I have a large R data.table
with a multi column key, where some value columns contain some NA. I'd like to remove groups that are entirely NA in one or more value columns, but keep the whole group otherwise. Repeating this for each column of the key.

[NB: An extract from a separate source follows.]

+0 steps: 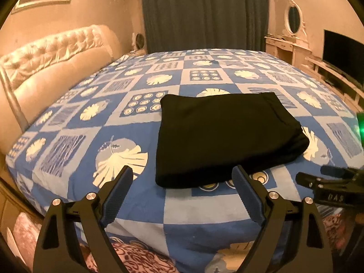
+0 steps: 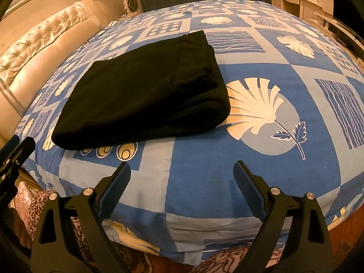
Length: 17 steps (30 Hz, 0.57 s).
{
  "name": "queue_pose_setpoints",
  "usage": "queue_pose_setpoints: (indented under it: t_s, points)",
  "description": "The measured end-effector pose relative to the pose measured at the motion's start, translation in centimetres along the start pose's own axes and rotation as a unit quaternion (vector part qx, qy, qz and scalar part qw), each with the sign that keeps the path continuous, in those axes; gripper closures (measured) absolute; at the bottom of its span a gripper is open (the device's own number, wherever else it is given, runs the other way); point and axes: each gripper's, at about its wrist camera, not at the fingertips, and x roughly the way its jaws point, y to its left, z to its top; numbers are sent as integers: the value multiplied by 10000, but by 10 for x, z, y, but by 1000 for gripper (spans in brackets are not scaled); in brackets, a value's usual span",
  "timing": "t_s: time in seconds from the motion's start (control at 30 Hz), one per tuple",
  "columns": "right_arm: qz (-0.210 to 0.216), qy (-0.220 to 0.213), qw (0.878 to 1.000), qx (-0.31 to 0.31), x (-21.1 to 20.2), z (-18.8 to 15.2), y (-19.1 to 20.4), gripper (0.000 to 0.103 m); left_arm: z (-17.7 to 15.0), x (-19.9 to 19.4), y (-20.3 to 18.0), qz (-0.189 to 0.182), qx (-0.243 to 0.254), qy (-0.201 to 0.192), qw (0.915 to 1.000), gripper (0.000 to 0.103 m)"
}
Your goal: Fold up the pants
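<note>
- The black pants [image 1: 227, 136] lie as a compact rectangle on the bed [image 2: 204, 177], near its front edge — probably already folded, though the layers are hard to make out.
- The left gripper [image 1: 182, 191] and right gripper [image 2: 182, 186] hang spread wide and empty just short of the cloth.
- Bare sheet lies open on every side — plenty of room for smoothing.

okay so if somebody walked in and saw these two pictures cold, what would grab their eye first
Most likely the black pants, folded into a compact rectangle, dark against the bright blue patterned bedsheet near the bed's front edge. Next, the left gripper and right gripper, both open and empty, just short of the bed. Behind sit a tufted cream headboard on the left and a dark curtain.
</note>
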Motion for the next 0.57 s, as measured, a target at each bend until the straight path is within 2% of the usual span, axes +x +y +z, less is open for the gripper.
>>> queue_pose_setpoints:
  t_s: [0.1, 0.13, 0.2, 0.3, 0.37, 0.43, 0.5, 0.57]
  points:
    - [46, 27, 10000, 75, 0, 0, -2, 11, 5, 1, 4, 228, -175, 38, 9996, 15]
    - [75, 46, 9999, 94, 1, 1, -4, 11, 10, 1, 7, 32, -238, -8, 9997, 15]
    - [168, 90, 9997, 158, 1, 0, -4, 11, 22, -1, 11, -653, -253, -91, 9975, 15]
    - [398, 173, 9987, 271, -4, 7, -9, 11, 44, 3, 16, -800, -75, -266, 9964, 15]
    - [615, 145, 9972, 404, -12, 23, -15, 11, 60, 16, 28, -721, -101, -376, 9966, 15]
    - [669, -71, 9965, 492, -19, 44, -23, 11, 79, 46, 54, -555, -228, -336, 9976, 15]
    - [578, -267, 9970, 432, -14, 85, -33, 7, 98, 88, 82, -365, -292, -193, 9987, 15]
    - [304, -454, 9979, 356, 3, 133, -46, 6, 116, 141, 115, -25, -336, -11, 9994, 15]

To give a simplified example:
library(data.table)
DT = data.table(
Series = rep(letters[1:12], each = 3),
Id = 1:12,
Value1 = c(1:3, NA, 5:9, rep(NA,3), 1:3, NA, 5:9, rep(NA,3), 1:3, NA, 5:9, rep(NA,3)),
Value2 = c(rep(NA,3), 1:4, NA, 6:9, rep(NA,3), 1:9, 1:9, rep(NA,3)))
DT
Series Id Value1 Value2
1: a 1 1 NA
2: a 2 2 NA
3: a 3 3 NA
4: b 4 NA 1
5: b 5 5 2
6: b 6 6 3
7: c 7 7 4
8: c 8 8 NA
9: c 9 9 6
10: d 10 NA 7
11: d 11 NA 8
12: d 12 NA 9
13: e 1 1 NA
14: e 2 2 NA
15: e 3 3 NA
16: f 4 NA 1
17: f 5 5 2
18: f 6 6 3
19: g 7 7 4
20: g 8 8 5
21: g 9 9 6
22: h 10 NA 7
23: h 11 NA 8
24: h 12 NA 9
25: i 1 1 1
26: i 2 2 2
27: i 3 3 3
28: j 4 NA 4
29: j 5 5 5
30: j 6 6 6
31: k 7 7 7
32: k 8 8 8
33: k 9 9 9
34: l 10 NA NA
35: l 11 NA NA
36: l 12 NA NA
Series Id Value1 Value2
So I would like to drop:
- Series: a,d,e,h and l
- Ids: 4, 10,11 and 12
Correct result should look like:
Series Id Value1 Value2
1: b 5 5 2
2: b 6 6 3
3: c 7 7 4
4: c 8 8 NA
5: c 9 9 6
6: f 5 5 2
7: f 6 6 3
8: g 7 7 4
9: g 8 8 5
10: g 9 9 6
11: i 1 1 1
12: i 2 2 2
13: i 3 3 3
14: j 5 5 5
15: j 6 6 6
16: k 7 7 7
17: k 8 8 8
18: k 9 9 9
Series Id Value1 Value2
What I managed so far:
I can find the Series that are NA for Value1 like this:
DT[, sum(1-is.na(Value1)) == 0, by = Series][V1 == TRUE]
And I could even do
setkey(DT, Series)
DT = DT[DT[, sum(1-is.na(Value)) == 0, by = Series][V1 != TRUE]]
But now I end up with V1 appearing in the final table.